Emerging Currencies Halt Rally as Singapore Flags Growth Risks 

currencies
  • Malaysian ringgit leads declines after Singapore eases policy
  • Won sinks on Korean election shock as dollar extends advance

Emerging-market currencies fell for the first time in six days as Singapore surprised markets by easing monetary policy, spurring speculation other Asian central banks will follow suit.

Malaysia’s ringgit dropped the most in three weeks and all of its regional counterparts weakened as Singapore switched to a neutral policy of zero percent appreciation of its dollar after growth in the city-state ground to a halt. India and Indonesia have cut borrowing costs this year, while Japan adopted negative interest rates. South Korea’s won and bonds fell after the nation’s ruling party unexpectedly failed to win a majority in parliamentary elections. A gauge of developing-nation stocks rose to a five-month high.

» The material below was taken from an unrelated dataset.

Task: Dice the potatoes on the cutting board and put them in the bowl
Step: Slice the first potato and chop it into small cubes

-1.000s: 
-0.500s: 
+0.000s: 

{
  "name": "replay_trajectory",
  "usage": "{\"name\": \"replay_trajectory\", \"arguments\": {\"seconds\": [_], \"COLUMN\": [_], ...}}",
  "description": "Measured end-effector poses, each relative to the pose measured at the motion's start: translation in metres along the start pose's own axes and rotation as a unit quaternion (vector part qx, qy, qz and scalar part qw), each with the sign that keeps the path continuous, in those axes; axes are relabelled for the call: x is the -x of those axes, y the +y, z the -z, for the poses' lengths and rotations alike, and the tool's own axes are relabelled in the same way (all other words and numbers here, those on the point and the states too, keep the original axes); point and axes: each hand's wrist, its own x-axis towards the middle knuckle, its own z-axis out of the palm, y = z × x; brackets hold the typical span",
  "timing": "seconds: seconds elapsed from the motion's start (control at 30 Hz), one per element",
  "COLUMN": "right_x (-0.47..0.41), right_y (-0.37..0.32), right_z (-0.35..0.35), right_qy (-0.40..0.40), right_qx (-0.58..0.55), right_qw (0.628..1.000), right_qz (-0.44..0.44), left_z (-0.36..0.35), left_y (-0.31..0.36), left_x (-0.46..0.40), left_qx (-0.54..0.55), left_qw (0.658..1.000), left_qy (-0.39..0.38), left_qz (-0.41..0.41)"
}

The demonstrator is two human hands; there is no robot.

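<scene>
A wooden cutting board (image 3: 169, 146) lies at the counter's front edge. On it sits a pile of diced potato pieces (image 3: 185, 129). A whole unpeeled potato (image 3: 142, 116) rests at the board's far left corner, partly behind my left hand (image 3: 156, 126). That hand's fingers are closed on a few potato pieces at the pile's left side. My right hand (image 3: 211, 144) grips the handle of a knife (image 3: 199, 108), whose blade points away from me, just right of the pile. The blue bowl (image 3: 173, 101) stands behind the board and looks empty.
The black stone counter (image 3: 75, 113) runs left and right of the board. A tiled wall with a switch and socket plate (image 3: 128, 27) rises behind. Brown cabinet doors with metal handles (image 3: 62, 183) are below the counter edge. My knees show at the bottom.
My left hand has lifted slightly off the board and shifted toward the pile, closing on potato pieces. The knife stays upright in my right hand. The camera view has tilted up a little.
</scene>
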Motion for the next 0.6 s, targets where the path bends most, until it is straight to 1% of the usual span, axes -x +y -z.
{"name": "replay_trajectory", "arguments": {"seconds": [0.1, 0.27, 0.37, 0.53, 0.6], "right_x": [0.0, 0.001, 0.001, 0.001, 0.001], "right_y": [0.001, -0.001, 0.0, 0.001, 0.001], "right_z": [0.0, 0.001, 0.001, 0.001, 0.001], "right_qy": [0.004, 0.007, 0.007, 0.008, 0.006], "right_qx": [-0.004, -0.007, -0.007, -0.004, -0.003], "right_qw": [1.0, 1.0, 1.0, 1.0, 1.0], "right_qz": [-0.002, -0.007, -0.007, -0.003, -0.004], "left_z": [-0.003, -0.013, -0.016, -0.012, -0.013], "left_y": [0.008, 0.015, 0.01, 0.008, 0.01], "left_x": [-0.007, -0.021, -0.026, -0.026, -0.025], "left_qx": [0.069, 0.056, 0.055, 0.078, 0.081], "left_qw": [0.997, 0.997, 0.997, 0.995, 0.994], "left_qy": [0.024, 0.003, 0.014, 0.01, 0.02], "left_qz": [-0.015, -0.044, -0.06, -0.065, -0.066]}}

“If the Monetary Authority of Singapore is easing, then it produces more scope for easing elsewhere,” said Mirza Baig, the head of Asia Pacific foreign-exchange and interest-rate strategy at BNP Paribas SA. “Singapore is seen as a bit of a bellwether for the region.”

Emerging-market assets, which have rebounded this year as the Federal Reserve reaffirmed its accommodative stance and commodity prices recovered, received an additional boost this week as an improvement in Chinese trade data pointed to a stabilization in the world’s second-largest economy. The International Monetary Fund’s warning on Tuesday that a prolonged period of slow global growth has left the world economy more exposed to negative shocks is tempering some of the optimism.

Currencies

The MSCI Emerging Markets Currency Index fell 0.2 percent as of 12:39 p.m. in Hong Kong, halting a 1.2 percent advance over the past five days. The measure is up 3.8 percent in 2016 after declining in each of the last three years. A gauge of the greenback rose 0.2 percent, extending Wednesday’s jump that was the biggest in three weeks.

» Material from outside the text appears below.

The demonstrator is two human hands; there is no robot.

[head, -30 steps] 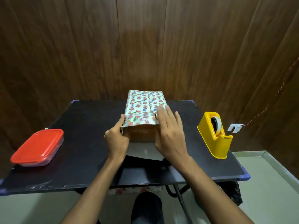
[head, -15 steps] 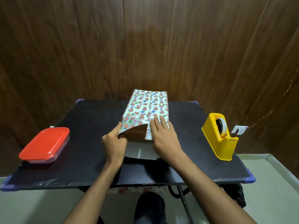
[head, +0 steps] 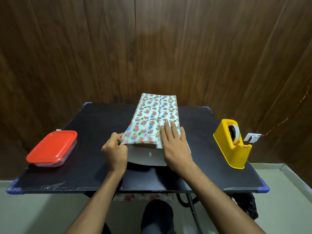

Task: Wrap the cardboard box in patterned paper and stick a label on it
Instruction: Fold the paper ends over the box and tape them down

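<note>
I see thin floral-printed wrapping paper (head: 152, 119), slightly glossy and white beneath, on a matt black surface (head: 94, 125); a glossy yellow plastic tape dispenser (head: 231, 147); dark wood-grain wall panels (head: 152, 48).

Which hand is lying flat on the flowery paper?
The right hand, fingers straight on top of the flowery paper. The left hand pinches its corner instead.

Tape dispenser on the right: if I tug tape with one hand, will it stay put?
Probably. The yellow tape dispenser looks blocky with a broad flat base on the black table, so tipping seems unlikely. It may slide on that smooth top; its weight cannot be told.
</note>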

The ringgit weakened 0.8 percent, the Singapore dollar depreciated 0.9 percent and Indonesia’s rupiah fell 0.5 percent. The won dropped 0.7 percent from its close on Tuesday. South Korean markets were shut Wednesday for elections, and India and Thailand are closed Thursday.

“There’s a case for central banks in this region to do a little bit more to try to stimulate the economy,” Kelvin Tay, the regional chief investment officer at UBS AG’s wealth management business in Singapore. “We do expect a little bit more easing and interest-rates cuts in the region, given the fact that inflation is almost non-existent. Even though the price of oil has rebounded, it’s still very, very low.”

Seven of 21 economists surveyed by Bloomberg see the Bank of Korea cutting its policy rate by 25 basis points from a record low 1.5 percent by the end of June.

Bonds

South Korean sovereign bonds fell the most in five weeks following the ruling Saenuri Party’s electoral setback, which prompted its Chairman Kim Moo Sung to resign. The opposition picked up votes amid rising youth unemployment, a protracted slide in exports and weak consumer sentiment.

The yield on 10-year Korean notes rose five basis points to 1.84 percent, the biggest increase since March 11. The rate on similar-maturity Indonesian securities climbed three basis points to 7.46 percent, halting a six-day drop.

Stocks

The MSCI Emerging Markets Index of shares rose 0.2 percent to 845.95, set for its highest close since Nov. 6. The developing-nation stocks gauge has advanced 6.5 percent this year and is valued at 11.9 times the 12-month estimated earnings of its constituents. That compares with an 0.4 percent gain in the MSCI World Index, which is trading at a multiple of 16.

Five of 10 industry gauges in the emerging-market index advanced, led by material and finance companies. Hanwha Chemical Corp. surged 12 percent in Seoul, the most in almost 11 months after HI Investment & Securities Co. predicted the company will report record quarterly earnings. South Korea’s Kospi index climbed 1.3 percent to a four-month high.

The Hang Seng China Enterprises Index of mainland stocks listed in Hong Kong gained 1.1 percent to a three-month high, with China Life Insurance Co. advancing 3.9 percent. Vietnam’s benchmark measure climbed 0.9 percent, while gauges in the Philippines and Taiwan rose at least 0.2 percent. Indonesia’s Jakarta Composite Index fell for the first time in three days.